Work to complete: Restate the records below word for word, leaving nothing out.

-- Records provided follows --

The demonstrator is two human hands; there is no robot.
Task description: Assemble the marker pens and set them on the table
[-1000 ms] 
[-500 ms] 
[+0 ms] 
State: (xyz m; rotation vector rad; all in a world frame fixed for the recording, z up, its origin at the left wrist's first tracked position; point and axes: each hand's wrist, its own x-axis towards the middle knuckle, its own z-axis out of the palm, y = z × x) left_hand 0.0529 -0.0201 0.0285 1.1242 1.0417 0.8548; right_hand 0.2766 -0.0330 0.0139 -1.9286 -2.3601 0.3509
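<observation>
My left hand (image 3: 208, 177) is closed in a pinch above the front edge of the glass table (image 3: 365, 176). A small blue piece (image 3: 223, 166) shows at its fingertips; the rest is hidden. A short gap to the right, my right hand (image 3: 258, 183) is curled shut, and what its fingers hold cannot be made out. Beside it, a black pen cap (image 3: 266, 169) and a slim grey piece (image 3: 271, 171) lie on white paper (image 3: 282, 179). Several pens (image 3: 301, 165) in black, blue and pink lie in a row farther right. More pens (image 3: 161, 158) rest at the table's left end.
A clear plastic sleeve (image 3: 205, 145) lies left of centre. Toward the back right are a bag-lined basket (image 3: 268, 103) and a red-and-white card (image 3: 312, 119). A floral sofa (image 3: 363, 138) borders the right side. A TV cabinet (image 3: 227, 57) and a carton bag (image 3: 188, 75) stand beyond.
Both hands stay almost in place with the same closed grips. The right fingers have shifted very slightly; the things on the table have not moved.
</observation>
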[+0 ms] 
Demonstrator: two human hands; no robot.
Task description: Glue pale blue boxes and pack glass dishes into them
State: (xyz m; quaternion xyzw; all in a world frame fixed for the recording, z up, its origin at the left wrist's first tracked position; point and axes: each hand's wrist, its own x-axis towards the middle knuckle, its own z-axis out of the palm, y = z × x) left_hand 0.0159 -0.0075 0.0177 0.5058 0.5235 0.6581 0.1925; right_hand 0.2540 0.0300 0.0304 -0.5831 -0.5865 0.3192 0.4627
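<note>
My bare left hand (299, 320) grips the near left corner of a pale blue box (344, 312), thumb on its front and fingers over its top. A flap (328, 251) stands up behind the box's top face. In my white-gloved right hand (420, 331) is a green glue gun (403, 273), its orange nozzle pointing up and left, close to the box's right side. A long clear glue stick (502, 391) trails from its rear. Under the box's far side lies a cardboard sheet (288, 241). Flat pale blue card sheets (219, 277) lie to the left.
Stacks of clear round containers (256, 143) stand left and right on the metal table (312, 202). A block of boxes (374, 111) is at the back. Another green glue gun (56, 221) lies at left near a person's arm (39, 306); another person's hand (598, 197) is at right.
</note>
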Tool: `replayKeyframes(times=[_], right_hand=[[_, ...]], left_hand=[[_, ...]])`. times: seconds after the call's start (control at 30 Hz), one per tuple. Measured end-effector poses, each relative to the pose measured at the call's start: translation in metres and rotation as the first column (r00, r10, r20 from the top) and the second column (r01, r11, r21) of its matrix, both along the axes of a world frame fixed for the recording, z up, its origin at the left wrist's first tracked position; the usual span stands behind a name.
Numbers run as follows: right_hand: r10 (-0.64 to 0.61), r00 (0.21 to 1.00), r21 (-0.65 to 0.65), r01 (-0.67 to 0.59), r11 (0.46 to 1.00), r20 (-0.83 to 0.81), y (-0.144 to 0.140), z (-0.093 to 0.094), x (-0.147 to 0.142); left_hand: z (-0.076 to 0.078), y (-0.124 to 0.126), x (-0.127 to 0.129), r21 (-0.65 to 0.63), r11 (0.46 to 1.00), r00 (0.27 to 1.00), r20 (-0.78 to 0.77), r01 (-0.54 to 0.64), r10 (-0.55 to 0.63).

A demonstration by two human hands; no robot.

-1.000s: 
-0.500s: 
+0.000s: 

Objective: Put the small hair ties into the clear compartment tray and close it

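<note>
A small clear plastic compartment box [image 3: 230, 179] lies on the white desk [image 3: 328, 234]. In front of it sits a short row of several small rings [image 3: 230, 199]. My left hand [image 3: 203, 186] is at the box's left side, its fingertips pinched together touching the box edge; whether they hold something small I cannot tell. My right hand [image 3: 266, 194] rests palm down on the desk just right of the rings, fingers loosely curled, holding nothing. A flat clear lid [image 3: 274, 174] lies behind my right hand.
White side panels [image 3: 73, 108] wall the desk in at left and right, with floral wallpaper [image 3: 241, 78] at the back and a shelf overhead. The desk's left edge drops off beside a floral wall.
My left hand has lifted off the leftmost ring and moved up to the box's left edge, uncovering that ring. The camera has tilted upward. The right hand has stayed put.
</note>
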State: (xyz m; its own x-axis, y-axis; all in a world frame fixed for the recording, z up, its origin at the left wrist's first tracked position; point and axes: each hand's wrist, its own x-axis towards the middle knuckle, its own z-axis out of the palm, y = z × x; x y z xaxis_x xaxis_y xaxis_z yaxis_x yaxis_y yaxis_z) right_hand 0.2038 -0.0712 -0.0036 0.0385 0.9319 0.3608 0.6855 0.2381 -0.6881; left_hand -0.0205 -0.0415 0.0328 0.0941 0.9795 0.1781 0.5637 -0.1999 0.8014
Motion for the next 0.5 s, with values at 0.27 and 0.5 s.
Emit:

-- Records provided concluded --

Expected answer:
The demonstrator is two human hands; there is no robot.
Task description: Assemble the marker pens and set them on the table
[-1000 ms] 
[-500 ms] 
[+0 ms] 
State: (xyz m; rotation vector rad; all in a world frame fixed for the recording, z up, its origin at the left wrist's first tracked position; point and axes: each hand's wrist, its own x-axis towards the middle knuckle, its own z-axis out of the palm, y = z × x) left_hand 0.0529 -0.0201 0.0285 1.1242 1.0417 0.8548; right_hand 0.2766 -0.0330 0.0139 -1.9286 -2.3601 0.3509
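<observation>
My left hand (image 3: 208, 177) is closed in a pinch above the front edge of the glass table (image 3: 365, 176). A small blue piece (image 3: 223, 166) shows at its fingertips; the rest is hidden. A short gap to the right, my right hand (image 3: 258, 183) is curled shut, and what its fingers hold cannot be made out. Beside it, a black pen cap (image 3: 266, 169) and a slim grey piece (image 3: 271, 171) lie on white paper (image 3: 282, 179). Several pens (image 3: 301, 165) in black, blue and pink lie in a row farther right. More pens (image 3: 161, 158) rest at the table's left end.
A clear plastic sleeve (image 3: 205, 145) lies left of centre. Toward the back right are a bag-lined basket (image 3: 268, 103) and a red-and-white card (image 3: 312, 119). A floral sofa (image 3: 363, 138) borders the right side. A TV cabinet (image 3: 227, 57) and a carton bag (image 3: 188, 75) stand beyond.
Both hands stay almost in place with the same closed grips. The right fingers have shifted very slightly; the things on the table have not moved.
</observation>
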[+0 ms] 
Demonstrator: two human hands; no robot.
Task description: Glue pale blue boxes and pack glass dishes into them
State: (xyz m; quaternion xyzw; all in a world frame fixed for the recording, z up, its origin at the left wrist's first tracked position; point and axes: each hand's wrist, its own x-axis towards the middle knuckle, its own z-axis out of the palm, y = z × x) left_hand 0.0159 -0.0075 0.0177 0.5058 0.5235 0.6581 0.1925; right_hand 0.2540 0.0300 0.0304 -0.5831 -0.5865 0.3192 0.4627
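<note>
My bare left hand (299, 320) grips the near left corner of a pale blue box (344, 312), thumb on its front and fingers over its top. A flap (328, 251) stands up behind the box's top face. In my white-gloved right hand (420, 331) is a green glue gun (403, 273), its orange nozzle pointing up and left, close to the box's right side. A long clear glue stick (502, 391) trails from its rear. Under the box's far side lies a cardboard sheet (288, 241). Flat pale blue card sheets (219, 277) lie to the left.
Stacks of clear round containers (256, 143) stand left and right on the metal table (312, 202). A block of boxes (374, 111) is at the back. Another green glue gun (56, 221) lies at left near a person's arm (39, 306); another person's hand (598, 197) is at right.
</note>
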Tool: `replayKeyframes(times=[_], right_hand=[[_, ...]], left_hand=[[_, ...]])`. times: seconds after the call's start (control at 30 Hz), one per tuple. Measured end-effector poses, each relative to the pose measured at the call's start: translation in metres and rotation as the first column (r00, r10, r20 from the top) and the second column (r01, r11, r21) of its matrix, both along the axes of a world frame fixed for the recording, z up, its origin at the left wrist's first tracked position; the usual span stands behind a name.
Numbers run as follows: right_hand: r10 (-0.64 to 0.61), r00 (0.21 to 1.00), r21 (-0.65 to 0.65), r01 (-0.67 to 0.59), r11 (0.46 to 1.00), r20 (-0.83 to 0.81), y (-0.144 to 0.140), z (-0.093 to 0.094), x (-0.147 to 0.142); left_hand: z (-0.076 to 0.078), y (-0.124 to 0.126), x (-0.127 to 0.129), r21 (-0.65 to 0.63), r11 (0.46 to 1.00), r00 (0.27 to 1.00), r20 (-0.78 to 0.77), r01 (-0.54 to 0.64), r10 (-0.55 to 0.63).

A demonstration by two human hands; no robot.

-1.000s: 
-0.500s: 
+0.000s: 

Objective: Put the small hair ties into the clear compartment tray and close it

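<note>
A small clear plastic compartment box [image 3: 230, 179] lies on the white desk [image 3: 328, 234]. In front of it sits a short row of several small rings [image 3: 230, 199]. My left hand [image 3: 203, 186] is at the box's left side, its fingertips pinched together touching the box edge; whether they hold something small I cannot tell. My right hand [image 3: 266, 194] rests palm down on the desk just right of the rings, fingers loosely curled, holding nothing. A flat clear lid [image 3: 274, 174] lies behind my right hand.
White side panels [image 3: 73, 108] wall the desk in at left and right, with floral wallpaper [image 3: 241, 78] at the back and a shelf overhead. The desk's left edge drops off beside a floral wall.
My left hand has lifted off the leftmost ring and moved up to the box's left edge, uncovering that ring. The camera has tilted upward. The right hand has stayed put.
</note>
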State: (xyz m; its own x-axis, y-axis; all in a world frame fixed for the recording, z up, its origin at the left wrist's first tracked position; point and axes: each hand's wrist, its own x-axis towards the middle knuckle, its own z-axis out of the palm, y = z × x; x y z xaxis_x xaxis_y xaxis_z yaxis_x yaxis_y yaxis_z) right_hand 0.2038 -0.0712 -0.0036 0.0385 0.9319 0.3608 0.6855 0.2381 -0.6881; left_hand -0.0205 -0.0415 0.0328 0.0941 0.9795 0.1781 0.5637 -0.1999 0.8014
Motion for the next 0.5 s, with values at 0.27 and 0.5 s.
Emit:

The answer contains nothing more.